Return, in their exact form, the lines that lie between the start of the data below and the line containing "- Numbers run", with both ends included.

= DATA EXCERPT =
== Segment start ==

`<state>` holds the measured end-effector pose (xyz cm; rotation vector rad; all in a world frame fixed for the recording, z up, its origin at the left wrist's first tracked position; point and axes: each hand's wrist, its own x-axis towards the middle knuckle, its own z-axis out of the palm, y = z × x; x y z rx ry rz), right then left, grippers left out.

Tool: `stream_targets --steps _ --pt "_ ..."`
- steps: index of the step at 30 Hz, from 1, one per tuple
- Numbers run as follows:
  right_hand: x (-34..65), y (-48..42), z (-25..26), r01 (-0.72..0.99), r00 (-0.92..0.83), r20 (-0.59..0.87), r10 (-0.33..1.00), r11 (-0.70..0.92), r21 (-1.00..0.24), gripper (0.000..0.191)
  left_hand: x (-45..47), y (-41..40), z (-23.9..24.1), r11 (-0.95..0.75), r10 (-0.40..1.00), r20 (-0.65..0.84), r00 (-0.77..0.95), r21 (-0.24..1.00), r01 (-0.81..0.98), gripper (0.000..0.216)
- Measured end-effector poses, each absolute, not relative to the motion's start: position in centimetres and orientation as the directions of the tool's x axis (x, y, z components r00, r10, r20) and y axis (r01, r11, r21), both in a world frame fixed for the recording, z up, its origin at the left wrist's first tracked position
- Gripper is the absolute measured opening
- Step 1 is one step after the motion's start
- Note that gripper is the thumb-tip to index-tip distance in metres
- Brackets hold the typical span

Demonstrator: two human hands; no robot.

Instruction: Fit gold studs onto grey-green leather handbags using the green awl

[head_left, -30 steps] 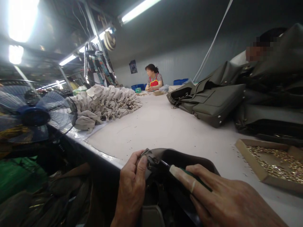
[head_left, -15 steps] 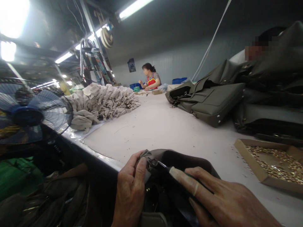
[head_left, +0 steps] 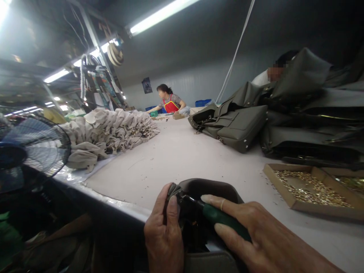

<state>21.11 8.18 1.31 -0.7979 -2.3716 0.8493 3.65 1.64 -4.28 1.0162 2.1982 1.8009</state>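
Note:
At the near edge of the white table [head_left: 182, 151] lies a dark grey bag [head_left: 210, 187]. My left hand [head_left: 165, 231] pinches the bag's corner with thumb and fingers closed on it. My right hand [head_left: 261, 242] grips a green-handled tool [head_left: 220, 220], the index finger stretched along its shaft. The tool's dark tip meets the bag's corner right by my left thumb.
A cardboard tray of small gold fittings [head_left: 307, 187] sits at the right. Behind it are stacked olive-grey bags [head_left: 241, 125] and a person. A heap of beige cloth pieces [head_left: 110, 131] lies far left, a fan [head_left: 31, 151] off the table's left edge. Another person works at the far end.
The view has swung rightward, so the fan and cloth heap slid left. My right hand has turned, showing more of the green handle. My left hand keeps its pinch on the bag's corner.

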Motion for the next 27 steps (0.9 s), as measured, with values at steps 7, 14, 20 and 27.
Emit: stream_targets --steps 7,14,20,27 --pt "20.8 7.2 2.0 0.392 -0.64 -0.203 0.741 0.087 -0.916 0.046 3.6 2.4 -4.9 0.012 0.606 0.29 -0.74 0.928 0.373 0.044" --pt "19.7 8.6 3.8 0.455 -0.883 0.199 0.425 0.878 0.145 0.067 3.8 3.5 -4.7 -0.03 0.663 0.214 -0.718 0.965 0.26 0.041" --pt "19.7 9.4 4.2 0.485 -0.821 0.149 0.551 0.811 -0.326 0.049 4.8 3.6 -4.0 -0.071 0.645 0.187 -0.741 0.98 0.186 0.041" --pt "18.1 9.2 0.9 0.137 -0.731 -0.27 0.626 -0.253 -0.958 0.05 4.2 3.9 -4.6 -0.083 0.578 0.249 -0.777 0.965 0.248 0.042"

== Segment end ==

= SOLUTION =
`<state>` holds the measured end-effector pose (xyz cm; rotation vector rad; all in a world frame fixed for the recording, z up, its origin at the left wrist's first tracked position; point and axes: each hand's wrist, its own x-axis towards the middle knuckle, its own z-axis out of the palm, y = z × x; x y z rx ry rz), right then left, grippers left out.

Tool: `stream_targets --steps _ --pt "_ ..."`
- steps: index of the step at 30 Hz, from 1, one per tuple
- Numbers run as follows:

The complete output has now been given.